Il précise qu’il n’a pu récupérer l’intégralité de ses effets personnels, et que lorsqu’il s’est présenté pour vider son bureau, les cartes de visite de ses contacts professionnels lui ont été confisquées (alors que la cour constate que la société a levé la clause de non concurrence) ainsi que ses carnets de notes manuscrites ; il n’a pas pu adresser de courriel d’adieux à ses collègues et la société l’a fait raccompagner jusqu’à la porte de sortie par un agent des ressources humaines.
Ces éléments ne sont pas contestés par la société.
M. X a été en outre très atteint dans son honneur, puisqu’un des griefs était la dissimulation de certains faits ; il était également fragilisé au niveau de sa santé vu ses arrêts maladie immédiatement antérieurs et concomitants au déroulé de la procédure de licenciement.
Les circonstances de son départ de la société, telles que décrites par M. X et non démenties par la société, apparaissent effectivement vexatoires, s’agissant d’un salarié de plus de 7 ans d’ancienneté qui était très apprécié dans ses fonctions au vu de ses évaluations ; elles ont eu également des conséquences sur sa santé ; la cour lui allouera la somme de 4000 euros à titre de dommages et intérêts au titre de son préjudice moral.

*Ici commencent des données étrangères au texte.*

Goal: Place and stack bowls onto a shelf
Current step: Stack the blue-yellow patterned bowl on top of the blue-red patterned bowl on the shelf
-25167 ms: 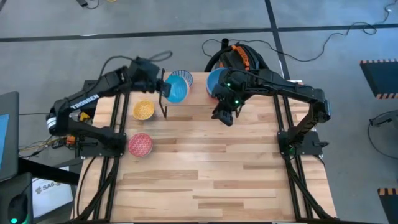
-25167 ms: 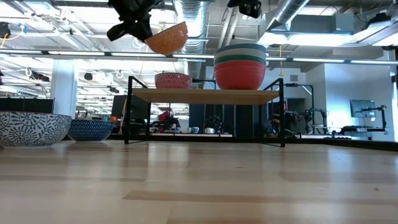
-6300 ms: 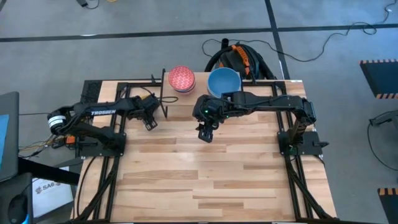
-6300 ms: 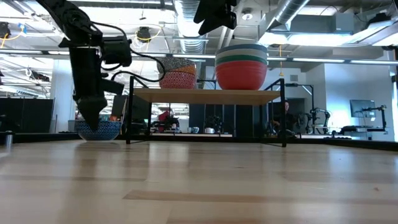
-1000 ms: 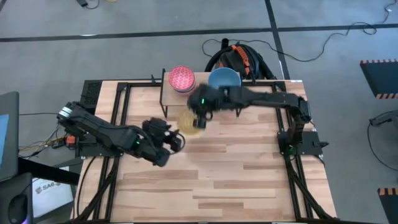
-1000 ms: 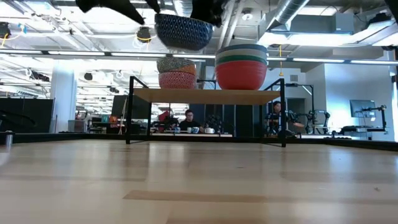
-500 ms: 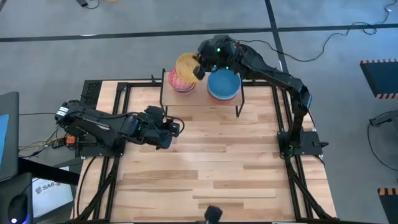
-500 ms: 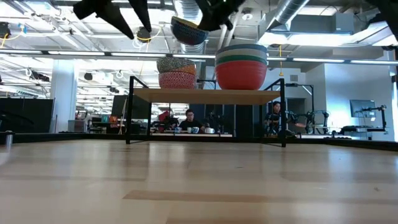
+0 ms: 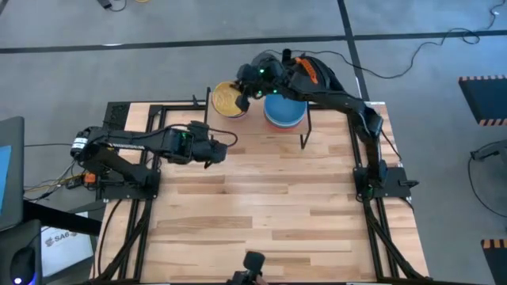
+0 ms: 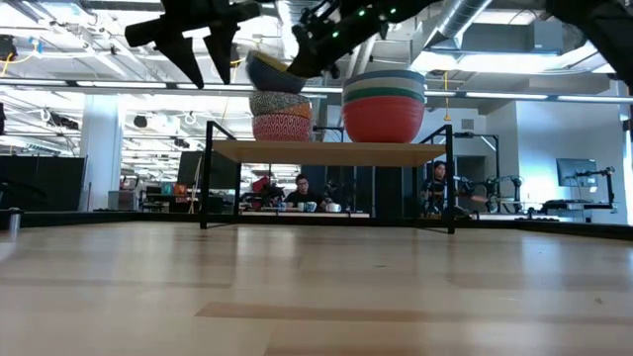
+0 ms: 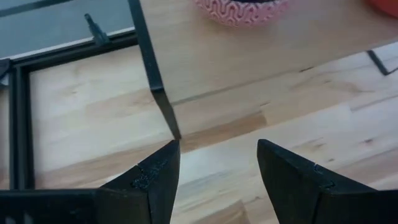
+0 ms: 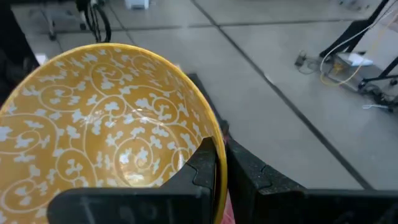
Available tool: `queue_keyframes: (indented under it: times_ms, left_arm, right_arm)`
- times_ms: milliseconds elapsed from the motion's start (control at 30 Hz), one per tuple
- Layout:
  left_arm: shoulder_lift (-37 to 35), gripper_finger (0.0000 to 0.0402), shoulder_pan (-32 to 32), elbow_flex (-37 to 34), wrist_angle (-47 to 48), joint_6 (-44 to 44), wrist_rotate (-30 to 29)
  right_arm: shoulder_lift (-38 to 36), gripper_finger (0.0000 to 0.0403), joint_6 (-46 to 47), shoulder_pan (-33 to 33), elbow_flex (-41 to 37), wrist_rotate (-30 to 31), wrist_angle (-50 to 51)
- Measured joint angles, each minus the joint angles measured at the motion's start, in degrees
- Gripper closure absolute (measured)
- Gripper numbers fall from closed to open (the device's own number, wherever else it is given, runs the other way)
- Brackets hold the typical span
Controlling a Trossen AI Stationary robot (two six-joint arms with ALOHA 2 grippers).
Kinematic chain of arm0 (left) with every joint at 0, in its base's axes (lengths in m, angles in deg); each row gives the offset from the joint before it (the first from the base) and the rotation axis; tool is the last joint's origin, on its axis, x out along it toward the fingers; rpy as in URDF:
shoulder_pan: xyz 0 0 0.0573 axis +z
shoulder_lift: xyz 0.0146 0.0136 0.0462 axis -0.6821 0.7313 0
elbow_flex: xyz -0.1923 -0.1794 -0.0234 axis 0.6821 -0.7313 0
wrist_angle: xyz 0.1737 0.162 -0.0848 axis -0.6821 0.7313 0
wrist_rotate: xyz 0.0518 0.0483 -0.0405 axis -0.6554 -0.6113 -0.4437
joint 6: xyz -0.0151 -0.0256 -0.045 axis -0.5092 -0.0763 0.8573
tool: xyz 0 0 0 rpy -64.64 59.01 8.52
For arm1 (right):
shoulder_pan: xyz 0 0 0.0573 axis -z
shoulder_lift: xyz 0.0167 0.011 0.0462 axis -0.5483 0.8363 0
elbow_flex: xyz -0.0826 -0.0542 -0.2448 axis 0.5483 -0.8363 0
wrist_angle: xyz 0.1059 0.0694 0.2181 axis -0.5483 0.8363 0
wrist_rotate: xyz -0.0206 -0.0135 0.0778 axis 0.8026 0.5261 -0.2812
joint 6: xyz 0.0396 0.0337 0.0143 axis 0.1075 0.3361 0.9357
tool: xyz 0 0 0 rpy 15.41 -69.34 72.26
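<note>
Right gripper stays pinched on the rim of the yellow-lined bowl and has carried it to upper centre of the high view — now directly over the small stack on the shelf, nearly seated; release looks next. Left gripper has retreated, fingers apart and empty, left of centre.

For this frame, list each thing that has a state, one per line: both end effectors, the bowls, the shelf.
Right end effector: shut on yellow-lined bowl's rim.
Yellow-lined bowl: held tilted above the small stack.
Left end effector: open, empty.
Small stack: on the shelf.
Large stack: on the shelf.
Shelf: upright, holding both stacks.
</note>
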Motion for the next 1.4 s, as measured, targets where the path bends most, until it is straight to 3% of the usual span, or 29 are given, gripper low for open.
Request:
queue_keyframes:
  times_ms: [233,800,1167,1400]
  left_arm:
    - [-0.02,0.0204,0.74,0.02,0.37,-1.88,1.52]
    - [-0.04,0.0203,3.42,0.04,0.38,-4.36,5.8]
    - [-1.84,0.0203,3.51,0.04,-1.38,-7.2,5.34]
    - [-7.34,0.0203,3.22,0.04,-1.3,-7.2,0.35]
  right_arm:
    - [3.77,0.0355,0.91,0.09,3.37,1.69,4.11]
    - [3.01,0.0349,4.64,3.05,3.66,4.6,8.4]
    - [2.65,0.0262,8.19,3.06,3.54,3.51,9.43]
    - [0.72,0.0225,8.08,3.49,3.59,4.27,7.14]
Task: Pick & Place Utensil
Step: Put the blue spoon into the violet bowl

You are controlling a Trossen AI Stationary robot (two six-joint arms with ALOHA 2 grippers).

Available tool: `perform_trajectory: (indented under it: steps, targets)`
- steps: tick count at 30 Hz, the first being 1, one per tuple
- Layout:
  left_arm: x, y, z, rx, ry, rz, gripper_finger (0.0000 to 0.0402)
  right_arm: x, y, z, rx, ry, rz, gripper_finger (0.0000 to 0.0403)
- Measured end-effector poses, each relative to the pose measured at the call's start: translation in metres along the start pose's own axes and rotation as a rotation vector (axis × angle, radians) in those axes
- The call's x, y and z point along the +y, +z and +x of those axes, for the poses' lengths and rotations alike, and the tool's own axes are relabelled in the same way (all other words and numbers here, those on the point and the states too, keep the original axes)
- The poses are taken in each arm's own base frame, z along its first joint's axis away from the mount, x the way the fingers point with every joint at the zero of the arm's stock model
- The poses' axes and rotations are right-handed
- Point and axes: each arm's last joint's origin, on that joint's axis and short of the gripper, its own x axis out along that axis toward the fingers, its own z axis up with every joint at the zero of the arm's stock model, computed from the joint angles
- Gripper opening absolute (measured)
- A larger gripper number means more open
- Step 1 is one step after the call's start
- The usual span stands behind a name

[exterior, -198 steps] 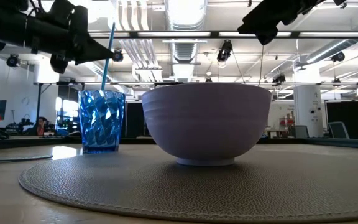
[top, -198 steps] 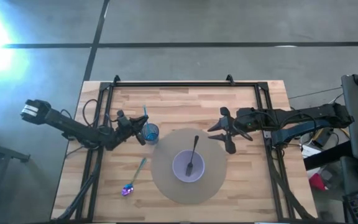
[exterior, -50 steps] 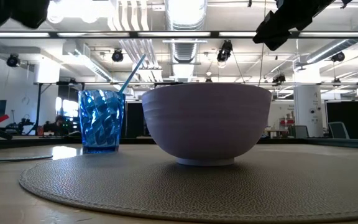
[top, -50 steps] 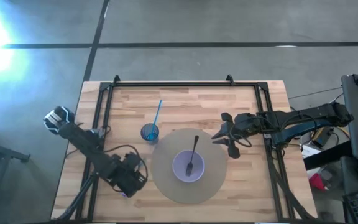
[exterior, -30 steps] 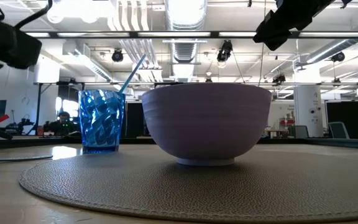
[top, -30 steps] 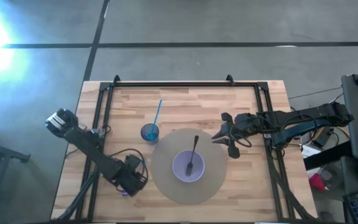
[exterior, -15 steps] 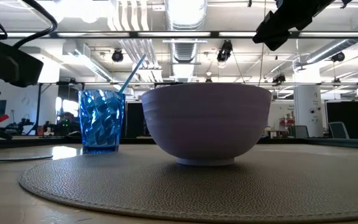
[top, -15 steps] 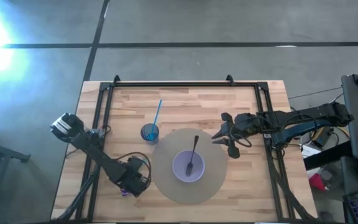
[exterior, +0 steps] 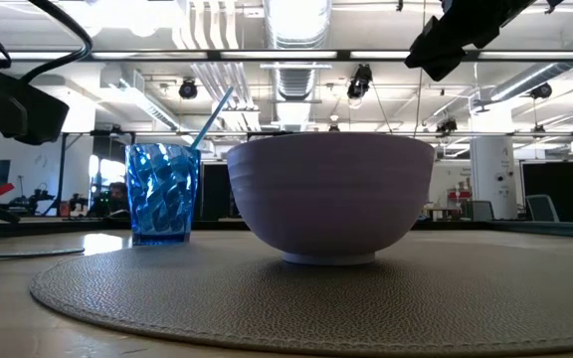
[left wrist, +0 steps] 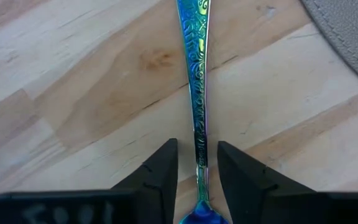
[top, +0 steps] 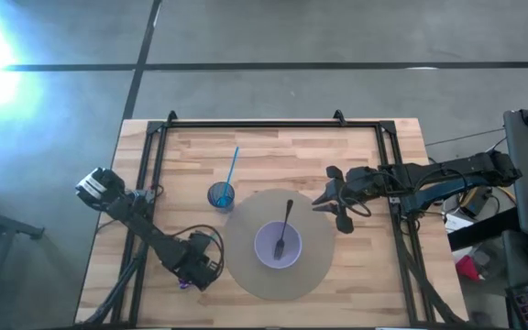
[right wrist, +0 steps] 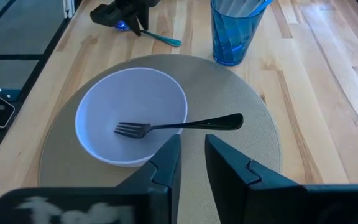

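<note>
Straddling the iridescent spoon (left wrist: 197, 112) near its bowl end, the left hand (left wrist: 195, 163) stood partly open, gripping nothing, at seven o'clock on the surface (top: 273, 151). Closing off-centre could have skidded the thin handle sideways. The right hand (top: 337, 200) waited, narrowly open, empty, at three o'clock.

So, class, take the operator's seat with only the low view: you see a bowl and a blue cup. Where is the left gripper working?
Observer: The left gripper is down over an iridescent spoon lying on bare wood beside the placemat, with its fingers either side of the handle and not closed.
Operator: Is the bowl empty?
Observer: No, a dark fork lies in the bowl, with its handle sticking out over the rim.
Operator: And the right arm?
Observer: The right gripper hovers open by the placemat's edge.
</note>
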Motion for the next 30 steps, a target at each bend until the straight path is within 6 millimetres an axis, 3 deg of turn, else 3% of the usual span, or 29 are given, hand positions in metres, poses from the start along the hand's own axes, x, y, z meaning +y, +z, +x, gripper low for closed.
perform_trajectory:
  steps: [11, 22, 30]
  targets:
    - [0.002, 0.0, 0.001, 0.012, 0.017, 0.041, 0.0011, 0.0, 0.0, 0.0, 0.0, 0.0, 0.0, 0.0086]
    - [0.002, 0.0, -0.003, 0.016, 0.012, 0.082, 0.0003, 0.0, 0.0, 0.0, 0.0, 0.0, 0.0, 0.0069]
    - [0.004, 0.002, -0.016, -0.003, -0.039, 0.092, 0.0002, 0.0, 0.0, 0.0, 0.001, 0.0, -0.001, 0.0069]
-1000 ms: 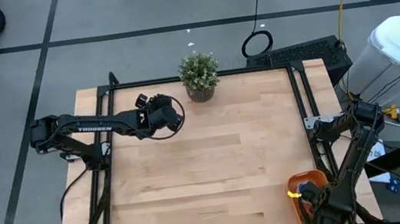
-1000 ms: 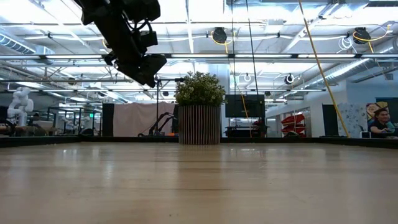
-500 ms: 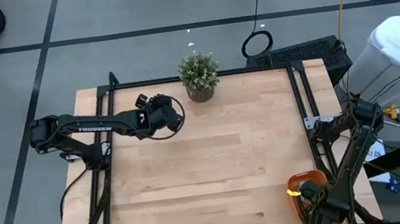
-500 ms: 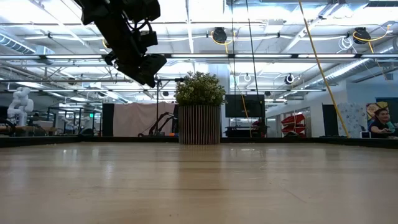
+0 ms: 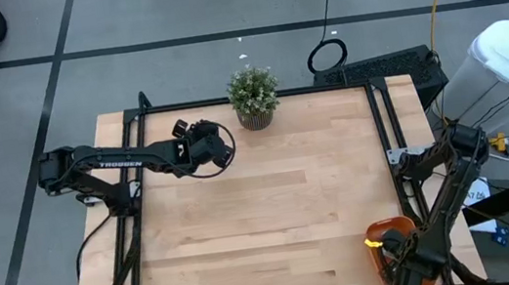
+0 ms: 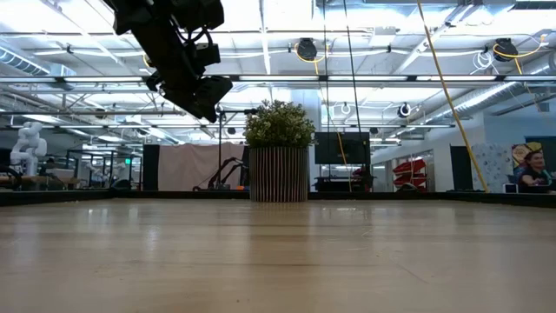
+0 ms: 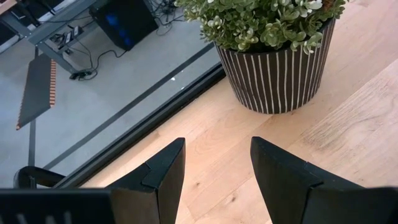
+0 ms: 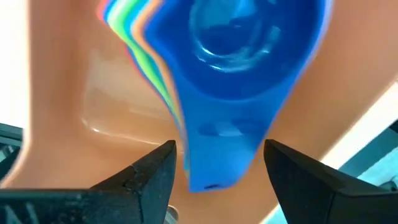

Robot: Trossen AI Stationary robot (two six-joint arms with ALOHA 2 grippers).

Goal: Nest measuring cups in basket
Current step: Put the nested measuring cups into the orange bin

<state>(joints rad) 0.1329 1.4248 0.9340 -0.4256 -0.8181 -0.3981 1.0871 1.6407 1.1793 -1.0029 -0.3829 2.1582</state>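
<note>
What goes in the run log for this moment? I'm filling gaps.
right gripper: open over nested measuring cups | cups: in basket | left gripper: open, near plant

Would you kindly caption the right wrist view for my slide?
Right tool open just above a blue measuring cup nested on a coloured stack inside the orange basket.

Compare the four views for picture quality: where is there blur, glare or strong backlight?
Right wrist view: the blue measuring cup and orange basket are soft, too close to focus. Low view: bright ceiling lights backlight the potted plant and the left pincer, leaving them dark. Left wrist view: sharp, evenly lit. High view: even light, no glare on the table.
</note>
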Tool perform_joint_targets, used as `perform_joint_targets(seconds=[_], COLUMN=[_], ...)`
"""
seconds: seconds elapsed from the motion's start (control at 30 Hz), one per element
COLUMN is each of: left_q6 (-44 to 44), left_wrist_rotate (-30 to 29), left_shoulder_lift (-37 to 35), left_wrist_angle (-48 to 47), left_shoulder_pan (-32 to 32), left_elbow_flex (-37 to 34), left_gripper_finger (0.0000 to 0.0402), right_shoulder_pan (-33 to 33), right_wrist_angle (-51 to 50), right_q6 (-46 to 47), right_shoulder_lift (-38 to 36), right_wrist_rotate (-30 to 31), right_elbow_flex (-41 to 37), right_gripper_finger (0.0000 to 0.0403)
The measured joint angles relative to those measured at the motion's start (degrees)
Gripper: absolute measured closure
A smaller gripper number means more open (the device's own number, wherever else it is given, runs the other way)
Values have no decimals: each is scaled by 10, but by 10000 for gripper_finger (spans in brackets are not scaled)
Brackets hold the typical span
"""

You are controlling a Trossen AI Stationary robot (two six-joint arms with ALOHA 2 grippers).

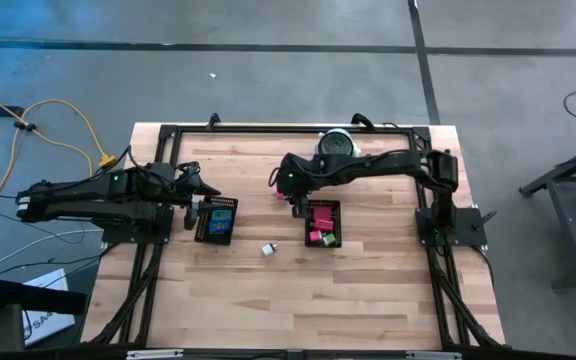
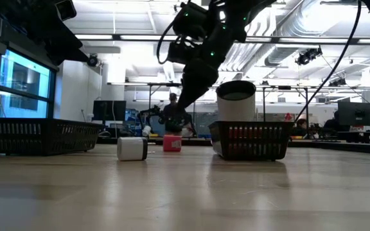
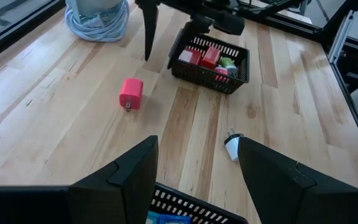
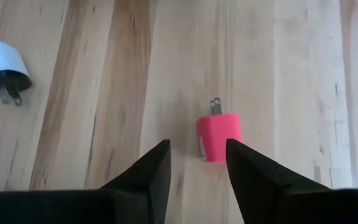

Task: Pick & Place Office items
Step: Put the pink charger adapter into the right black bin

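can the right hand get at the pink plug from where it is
Probably yes: the right hand hangs open just above the pink plug, which lies alone on bare table, nothing between them.

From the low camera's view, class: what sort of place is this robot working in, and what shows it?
Probably a large open lab or workshop. The low view shows exposed ceiling ducts, rows of monitors on distant benches, and the high view shows a wooden table standing on a bare concrete floor.

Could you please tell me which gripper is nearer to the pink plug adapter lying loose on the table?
The right. The right gripper hangs just above the pink plug adapter, empty. The left gripper waits farther off, over the other tray.
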Motion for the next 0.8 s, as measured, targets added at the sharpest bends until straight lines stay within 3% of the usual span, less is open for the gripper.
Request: perform_joint_targets(seconds=[0.8], left_q6=[0], left_wrist_rotate=[0], left_shoulder_lift=[0], left_wrist_angle=[0], left_shoulder_pan=[0], left_elbow_flex=[0], left_gripper_finger=[186], right_shoulder_pan=[8], right_wrist_angle=[72], right_q6=[16], right_shoulder_lift=[47], right_wrist_rotate=[34], right_elbow_flex=[-1], right_gripper_finger=[207])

Sur les demandes accessoires
La capitalisation des intérêts sera ordonnée en application de l’article 1343-2 du code civil.
La somme de 4 000 euros sera allouée à M. X au titre des frais irrépétibles.
Les dépens de première instance et d’appel seront mis à la charge de la société.
PAR CES MOTIFS,
La Cour, statuant publiquement, par arrêt mise à disposition au greffe, contradictoirement et en dernier ressort ;
INFIRME le jugement du conseil de prud’hommes de Versailles en date du 5 décembre 2016 ;
Statuant à nouveau,
PRONONCE la nullité du licenciement de M. X sur le fondement du harcèlement moral ;
ORDONNE sa réintégration au sein de la société Sopra Steria Group dans un poste de direction avec un salaire et une position comparables au poste de directeur des achats et des moyens généraux qu’il
occupait avant son licenciement, et ce dans le délai de 2 mois à compter de la signification du présent arrêt ;
CONDAMNE la société Sopra Steria Group à payer à M. X les sommes suivantes :
— 8 525,78 euros brut/mois, du 11 février 2015 à la date de sa réintégration effective ;
— 4 000 euros à titre de dommages et intérêts pour harcèlement moral ;
— 4 000 euros à titre de dommages et intérêts pour non respect de son obligation de prévention des agissements de harcèlement moral ;
— 4 000 euros à titre de dommages et intérêts pour licenciement dans des circonstances vexatoires ;
— 4 000 euros au titre des frais irrépétibles ;
ces sommes portant intérêts au taux légal à compter du présent arrêt ;
ORDONNE la capitalisation des intérêts ;
DIT qu’une copie du présent arrêt sera transmise à Pôle Emploi, aux fins de remboursement à cet organisme des allocations ARE versées à M. X ;
CONDAMNE la société aux dépens de première instance et d’appel.
Arrêt prononcé publiquement par mise à disposition de l’arrêt au greffe de la cour, les parties en ayant été préalablement avisées dans les conditions prévues au deuxième alinéa de l’article 450 du code de procédure civile, et signé par Monsieur Jean-G DE CHANVILLE, Président, et par Monsieur I J, Greffier, auquel la minute de la décision a été remise par le magistrat signataire.